Luego que se diera a conocer informes oficiales de que dos playas urbanas de Puerto Varas superan en 25 veces la presencia de coliformes fecales, el alcalde de la comuna lacustre, Tomás Gárate, salió a desmentir este dato, descartando que haya una “alerta ambiental.”

Las afirmaciones publicadas en distintos medios de comunicación, dijo, no representan la situación actual, agregando que tampoco es una condición permanente ni generalizada del borde costero de la ciudad.

Asimismo, aclaró que el alza sobre el índice máximo se dio en solo dos de los diez puntos donde el propio municipio monitorea la calidad del agua del Lago Llanquihue, registrándose los peak entre los meses de julio y septiembre de este año.


El jefe comunal recalcó que estas situaciones están focalizadas y que hoy no hay riesgo para la población local ni para los turistas que visitan la ciudad, aunque reconoció la gravedad de los episodios detectados.

En medio de la polémica, el alcalde confirmó que se habilitó el nado en playa de Puerto Chico, al no presentar contaminación ni niveles que expongan la salud humana.

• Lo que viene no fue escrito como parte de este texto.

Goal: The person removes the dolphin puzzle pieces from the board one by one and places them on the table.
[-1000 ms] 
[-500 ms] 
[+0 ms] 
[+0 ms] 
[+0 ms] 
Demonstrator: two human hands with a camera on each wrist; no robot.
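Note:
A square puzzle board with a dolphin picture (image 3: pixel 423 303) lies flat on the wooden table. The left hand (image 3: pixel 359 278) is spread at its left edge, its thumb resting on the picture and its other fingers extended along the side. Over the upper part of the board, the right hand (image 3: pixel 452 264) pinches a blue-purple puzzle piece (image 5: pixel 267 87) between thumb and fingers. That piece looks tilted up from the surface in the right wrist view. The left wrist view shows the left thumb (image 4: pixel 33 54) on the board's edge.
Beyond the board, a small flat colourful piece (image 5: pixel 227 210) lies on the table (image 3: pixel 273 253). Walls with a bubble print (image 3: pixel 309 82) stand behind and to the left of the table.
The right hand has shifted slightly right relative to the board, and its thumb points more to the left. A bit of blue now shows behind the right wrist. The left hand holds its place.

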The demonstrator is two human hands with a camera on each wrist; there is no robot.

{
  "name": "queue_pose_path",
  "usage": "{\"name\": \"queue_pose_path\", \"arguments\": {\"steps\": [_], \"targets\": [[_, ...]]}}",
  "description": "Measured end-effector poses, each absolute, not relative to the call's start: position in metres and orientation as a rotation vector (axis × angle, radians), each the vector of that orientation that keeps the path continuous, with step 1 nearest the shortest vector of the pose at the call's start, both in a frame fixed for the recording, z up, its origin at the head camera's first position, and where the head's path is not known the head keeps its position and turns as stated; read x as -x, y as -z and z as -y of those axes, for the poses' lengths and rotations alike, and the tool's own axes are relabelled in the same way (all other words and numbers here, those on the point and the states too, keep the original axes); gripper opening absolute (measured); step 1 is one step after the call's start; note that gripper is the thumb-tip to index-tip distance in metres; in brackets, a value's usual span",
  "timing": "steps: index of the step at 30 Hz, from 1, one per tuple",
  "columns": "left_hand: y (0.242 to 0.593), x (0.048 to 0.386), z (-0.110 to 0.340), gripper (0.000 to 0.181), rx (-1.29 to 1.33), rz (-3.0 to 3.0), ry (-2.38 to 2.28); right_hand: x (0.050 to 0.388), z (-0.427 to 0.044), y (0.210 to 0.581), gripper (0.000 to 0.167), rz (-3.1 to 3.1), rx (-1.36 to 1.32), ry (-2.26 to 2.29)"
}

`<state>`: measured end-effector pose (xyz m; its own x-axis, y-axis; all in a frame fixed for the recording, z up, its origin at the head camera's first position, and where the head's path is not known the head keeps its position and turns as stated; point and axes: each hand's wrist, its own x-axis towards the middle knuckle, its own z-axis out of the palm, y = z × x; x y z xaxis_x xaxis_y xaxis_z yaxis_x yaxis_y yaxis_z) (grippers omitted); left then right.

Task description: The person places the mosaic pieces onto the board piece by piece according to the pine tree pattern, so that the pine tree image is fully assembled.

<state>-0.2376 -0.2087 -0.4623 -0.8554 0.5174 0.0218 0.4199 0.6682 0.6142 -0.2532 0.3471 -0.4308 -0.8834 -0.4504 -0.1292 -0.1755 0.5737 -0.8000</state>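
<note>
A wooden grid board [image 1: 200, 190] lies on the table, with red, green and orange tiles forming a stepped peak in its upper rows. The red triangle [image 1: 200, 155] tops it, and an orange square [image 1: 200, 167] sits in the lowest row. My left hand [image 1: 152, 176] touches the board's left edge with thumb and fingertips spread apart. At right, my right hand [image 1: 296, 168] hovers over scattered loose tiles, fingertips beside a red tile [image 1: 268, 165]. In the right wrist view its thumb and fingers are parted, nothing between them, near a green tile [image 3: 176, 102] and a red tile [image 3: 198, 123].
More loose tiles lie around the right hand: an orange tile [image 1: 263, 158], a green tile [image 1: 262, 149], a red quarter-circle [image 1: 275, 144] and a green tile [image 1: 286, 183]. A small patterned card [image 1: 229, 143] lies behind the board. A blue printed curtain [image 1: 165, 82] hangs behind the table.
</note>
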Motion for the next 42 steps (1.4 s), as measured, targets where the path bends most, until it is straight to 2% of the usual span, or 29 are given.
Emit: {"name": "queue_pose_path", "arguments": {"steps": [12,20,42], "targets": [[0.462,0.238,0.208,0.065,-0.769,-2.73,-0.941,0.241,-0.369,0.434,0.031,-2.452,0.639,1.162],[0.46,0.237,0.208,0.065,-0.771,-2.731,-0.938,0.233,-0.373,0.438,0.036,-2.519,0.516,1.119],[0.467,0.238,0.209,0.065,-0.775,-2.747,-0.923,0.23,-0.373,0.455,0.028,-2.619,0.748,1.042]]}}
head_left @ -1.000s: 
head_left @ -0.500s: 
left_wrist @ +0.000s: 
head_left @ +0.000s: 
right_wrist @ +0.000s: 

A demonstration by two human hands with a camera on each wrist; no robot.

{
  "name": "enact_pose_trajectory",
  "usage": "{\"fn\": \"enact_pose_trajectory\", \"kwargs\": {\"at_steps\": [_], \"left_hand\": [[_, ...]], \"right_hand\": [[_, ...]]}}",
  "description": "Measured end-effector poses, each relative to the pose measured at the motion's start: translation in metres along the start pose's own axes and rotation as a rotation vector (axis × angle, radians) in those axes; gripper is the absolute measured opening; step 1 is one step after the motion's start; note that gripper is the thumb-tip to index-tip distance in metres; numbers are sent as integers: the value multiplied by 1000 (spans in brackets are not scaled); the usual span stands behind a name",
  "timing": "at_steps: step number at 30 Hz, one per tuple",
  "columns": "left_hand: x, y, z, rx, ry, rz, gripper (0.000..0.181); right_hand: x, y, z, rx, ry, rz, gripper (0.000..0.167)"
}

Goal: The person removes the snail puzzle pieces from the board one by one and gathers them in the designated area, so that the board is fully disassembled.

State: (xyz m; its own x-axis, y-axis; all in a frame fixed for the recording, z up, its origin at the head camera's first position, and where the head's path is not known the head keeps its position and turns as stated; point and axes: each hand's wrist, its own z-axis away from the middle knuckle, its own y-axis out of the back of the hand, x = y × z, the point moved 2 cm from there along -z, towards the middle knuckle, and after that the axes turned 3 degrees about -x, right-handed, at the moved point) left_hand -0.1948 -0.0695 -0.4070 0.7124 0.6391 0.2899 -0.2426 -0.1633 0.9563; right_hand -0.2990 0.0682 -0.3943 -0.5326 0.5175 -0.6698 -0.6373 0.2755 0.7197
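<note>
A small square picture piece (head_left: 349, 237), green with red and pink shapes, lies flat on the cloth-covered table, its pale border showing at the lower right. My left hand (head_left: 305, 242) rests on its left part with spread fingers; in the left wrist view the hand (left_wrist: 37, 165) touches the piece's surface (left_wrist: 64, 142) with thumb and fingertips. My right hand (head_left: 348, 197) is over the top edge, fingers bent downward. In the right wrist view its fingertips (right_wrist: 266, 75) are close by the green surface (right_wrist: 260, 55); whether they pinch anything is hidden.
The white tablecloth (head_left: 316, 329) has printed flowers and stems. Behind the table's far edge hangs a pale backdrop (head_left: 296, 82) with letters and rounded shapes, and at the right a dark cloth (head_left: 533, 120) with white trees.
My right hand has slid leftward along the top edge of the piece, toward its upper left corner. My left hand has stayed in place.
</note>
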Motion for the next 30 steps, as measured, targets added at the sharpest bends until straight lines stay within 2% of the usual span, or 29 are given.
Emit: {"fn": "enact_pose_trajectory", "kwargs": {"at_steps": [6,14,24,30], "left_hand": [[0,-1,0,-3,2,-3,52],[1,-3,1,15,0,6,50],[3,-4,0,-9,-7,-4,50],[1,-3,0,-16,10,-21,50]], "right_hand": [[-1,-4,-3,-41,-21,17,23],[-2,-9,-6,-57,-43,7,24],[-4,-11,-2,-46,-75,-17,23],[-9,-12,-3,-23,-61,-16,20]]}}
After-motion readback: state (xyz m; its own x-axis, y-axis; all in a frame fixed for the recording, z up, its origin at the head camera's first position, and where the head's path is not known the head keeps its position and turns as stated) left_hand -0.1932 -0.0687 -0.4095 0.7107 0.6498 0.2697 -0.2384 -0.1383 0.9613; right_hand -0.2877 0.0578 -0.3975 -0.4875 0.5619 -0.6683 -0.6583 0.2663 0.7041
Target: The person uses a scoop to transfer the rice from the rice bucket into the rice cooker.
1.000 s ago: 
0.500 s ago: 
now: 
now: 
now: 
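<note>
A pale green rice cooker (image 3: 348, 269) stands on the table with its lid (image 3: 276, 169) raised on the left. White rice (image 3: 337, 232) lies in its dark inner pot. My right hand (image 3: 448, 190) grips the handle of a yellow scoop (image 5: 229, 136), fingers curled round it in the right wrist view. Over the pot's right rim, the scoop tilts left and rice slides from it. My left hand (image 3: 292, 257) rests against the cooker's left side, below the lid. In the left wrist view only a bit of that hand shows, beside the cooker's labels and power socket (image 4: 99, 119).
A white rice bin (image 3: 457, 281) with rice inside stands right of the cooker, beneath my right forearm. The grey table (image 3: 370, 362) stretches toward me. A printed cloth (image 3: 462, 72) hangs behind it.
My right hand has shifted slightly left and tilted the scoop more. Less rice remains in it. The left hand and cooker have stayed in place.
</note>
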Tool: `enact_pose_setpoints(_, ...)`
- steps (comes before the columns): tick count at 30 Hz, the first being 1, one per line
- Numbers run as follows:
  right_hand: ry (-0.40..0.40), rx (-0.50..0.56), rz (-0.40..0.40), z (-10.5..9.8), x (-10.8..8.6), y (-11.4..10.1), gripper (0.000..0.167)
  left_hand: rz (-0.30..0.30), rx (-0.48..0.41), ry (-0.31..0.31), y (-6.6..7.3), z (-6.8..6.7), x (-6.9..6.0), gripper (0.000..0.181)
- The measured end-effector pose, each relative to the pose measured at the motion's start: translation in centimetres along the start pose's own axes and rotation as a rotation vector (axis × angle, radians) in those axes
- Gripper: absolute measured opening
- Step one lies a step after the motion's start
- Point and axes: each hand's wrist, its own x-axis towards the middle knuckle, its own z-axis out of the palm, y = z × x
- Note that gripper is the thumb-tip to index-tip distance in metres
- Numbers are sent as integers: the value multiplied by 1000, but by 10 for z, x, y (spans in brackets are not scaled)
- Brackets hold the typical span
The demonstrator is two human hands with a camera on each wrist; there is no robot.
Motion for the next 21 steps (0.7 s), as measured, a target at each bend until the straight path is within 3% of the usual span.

El problema de los pozos negros

Cabe mencionar que el municipio de Puerto Varas lleva adelante desde hace tres años el programa «Lago Sin Huella”, que contempla la fiscalización de conexiones irregulares, mejoras en infraestructura sanitaria, implementación de soluciones de tratamiento y una coordinación permanente con los organismos competentes, con el objetivo de eliminar definitivamente las fuentes de descarga al lago Llanquihue en la parte urbana de la comuna lacustre.

Uno de los puntos a erradicar son los pozos negros que están presenten en sitios que no están regularizados y que son parte de tomas ilegales por parte de algunas familias.